Hawkins was arrested for the crime by Mobile Police and charged with second-degree assault on Sunday while his victim was still recovering from emergency surgery at the University of South Alabama Medical Center.  Godwin commented on the charges against her sister’s assailant to the press, saying, “That charge shouldn’t be there. He should’ve been charged with attempted murder.” As News 5 reports, other members of Mallory’s family are also calling for stiffer charges to be leveled against Hawkins, who had a previous altercation with the victim.  In addition to a charge of murder, the Owens family contends that Hawkins, who loudly disapproved of his sister’s relationship with a lesbian, committed a hate crime during the attack and is now a free man after being bonded out of custody the same day he was arrested.
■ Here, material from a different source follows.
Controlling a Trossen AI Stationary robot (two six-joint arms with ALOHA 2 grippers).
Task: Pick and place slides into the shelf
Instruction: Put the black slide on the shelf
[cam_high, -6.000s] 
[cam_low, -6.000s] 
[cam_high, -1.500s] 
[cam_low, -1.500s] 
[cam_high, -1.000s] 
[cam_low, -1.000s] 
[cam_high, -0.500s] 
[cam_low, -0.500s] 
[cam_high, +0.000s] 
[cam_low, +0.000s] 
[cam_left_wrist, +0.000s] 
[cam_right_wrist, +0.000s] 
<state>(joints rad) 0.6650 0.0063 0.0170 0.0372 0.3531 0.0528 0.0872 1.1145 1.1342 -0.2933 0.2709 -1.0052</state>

Mallory, who is to be released from the hospital on Monday, will likely need reconstructive surgery to repair the extensive damage to her face and skull, expensive procedures which the family cannot pay for by themselves. Local and Facebook efforts to raise money to defray her medical costs are underway. An account has been opened in her name at Regions Bank, and donations may be made to any branch worldwide.  Justice Today-For Mallory, a Facebook group established by Pensacola, Florida motel owner Sonia Mason, features up to date posts on Mallory’s continuing struggle to heal. The story of the brutal hate crime assault against Mallory is going viral around the World Wide Web.
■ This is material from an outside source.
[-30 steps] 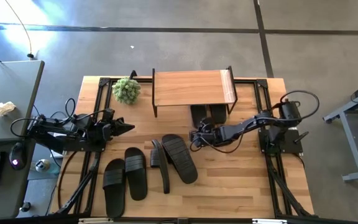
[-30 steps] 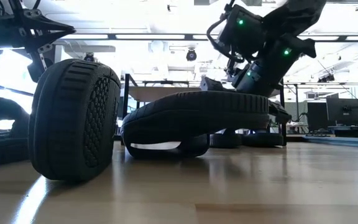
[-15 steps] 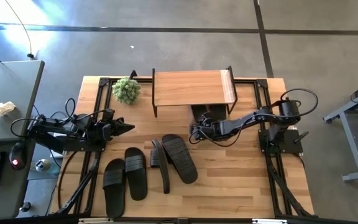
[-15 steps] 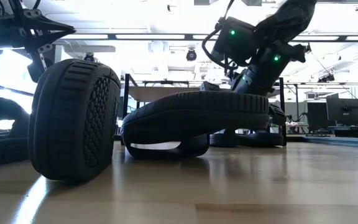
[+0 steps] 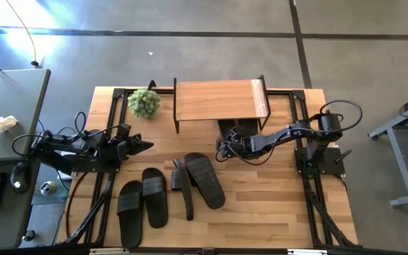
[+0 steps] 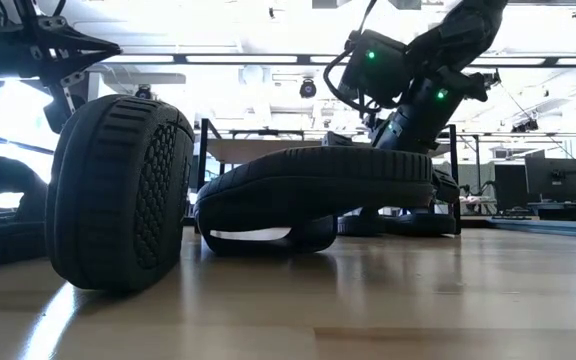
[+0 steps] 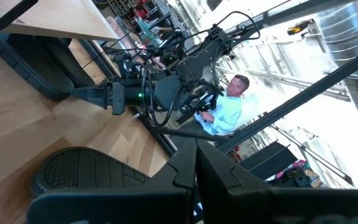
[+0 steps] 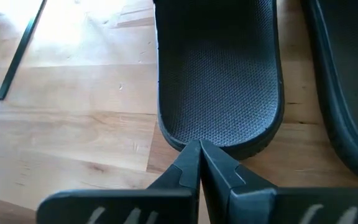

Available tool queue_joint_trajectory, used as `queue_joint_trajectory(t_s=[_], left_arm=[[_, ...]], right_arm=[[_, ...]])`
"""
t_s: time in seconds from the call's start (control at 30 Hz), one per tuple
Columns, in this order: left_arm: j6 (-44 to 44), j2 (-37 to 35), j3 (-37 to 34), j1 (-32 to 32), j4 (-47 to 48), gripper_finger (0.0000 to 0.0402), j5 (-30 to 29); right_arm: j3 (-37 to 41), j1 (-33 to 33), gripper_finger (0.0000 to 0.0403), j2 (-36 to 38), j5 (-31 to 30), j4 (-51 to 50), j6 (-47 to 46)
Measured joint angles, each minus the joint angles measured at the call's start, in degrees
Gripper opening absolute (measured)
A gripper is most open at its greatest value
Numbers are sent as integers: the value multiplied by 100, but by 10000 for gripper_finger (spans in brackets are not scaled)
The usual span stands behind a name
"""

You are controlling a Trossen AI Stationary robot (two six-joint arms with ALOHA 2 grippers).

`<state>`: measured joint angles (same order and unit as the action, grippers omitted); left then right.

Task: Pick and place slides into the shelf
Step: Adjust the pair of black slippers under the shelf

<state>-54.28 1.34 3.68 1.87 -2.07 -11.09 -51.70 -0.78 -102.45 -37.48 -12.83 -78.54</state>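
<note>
Right gripper (image 5: 221,150) is reaching low over the table with its two fingers pressed together, holding nothing. In the right wrist view its tips (image 8: 199,149) are sitting right at the rounded end of a slide (image 8: 219,74) that lies flat with its textured footbed up, long axis running straight away from the gripper. A second slide (image 8: 347,81) is lying beside it, parallel. From above, this pair (image 5: 236,130) is sitting partly under the shelf (image 5: 218,100), long axes pointing from the table's middle toward the shelf. The shelf is standing at the far edge of the table (image 5: 275,205), its plank top running across, with a small green plant (image 5: 144,103) just beside it.

Four more slides are lying nearer the front edge. One (image 5: 205,180) is lying flat and angled, next to one standing on its side edge (image 5: 187,188). Two others (image 5: 143,205) are lying flat side by side, long axes running roughly front to back.

Left gripper (image 5: 146,146) is waiting at the table's left side, fingers together and empty, pointing toward the middle.
</note>
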Motion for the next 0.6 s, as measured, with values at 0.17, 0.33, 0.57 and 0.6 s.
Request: queue_joint_trajectory(t_s=[0.17,0.33,0.57,0.6], left_arm=[[-12,2,0,1,191,1,0],[-17,2,0,1,265,1,9],[-20,2,0,0,267,1,93],[-21,2,0,2,267,1,118]], right_arm=[[2,-110,0,129,-176,-10,148],[4,-346,0,532,-129,-151,431],[2,-639,0,1280,480,-1658,623],[2,-685,0,1362,494,-2151,395]])
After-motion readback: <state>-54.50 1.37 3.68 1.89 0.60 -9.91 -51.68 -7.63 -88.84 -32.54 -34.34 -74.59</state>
Young Hawkins was already well known to local law enforcement authorities, according to AL.com.  His father, Travis Monroe Hawkins Sr., 40-years-of-age, was arrested and charged with shooting Travis Jr. in the chest during an altercation in January 2011.  Avery Godwin says Travis Jr. is intent on further violence against her sister. Godwin is quoted in as alleging that young Hawkins called to threaten Godwin since the Thanksgiving assault, and to put the family on notice “that he would finish what he started last night [the night after the attack] with Mallory.”  


As of this writing, law enforcement authorities are remaining largely mum about the case, saying only that they believe the attack took place quickly, during a span of only a few seconds total, and consisted of three blows.  If that is the case, they are three of the most devastating blows, causing the most physical damage, that the Unfinished Lives Project Team has ever seen.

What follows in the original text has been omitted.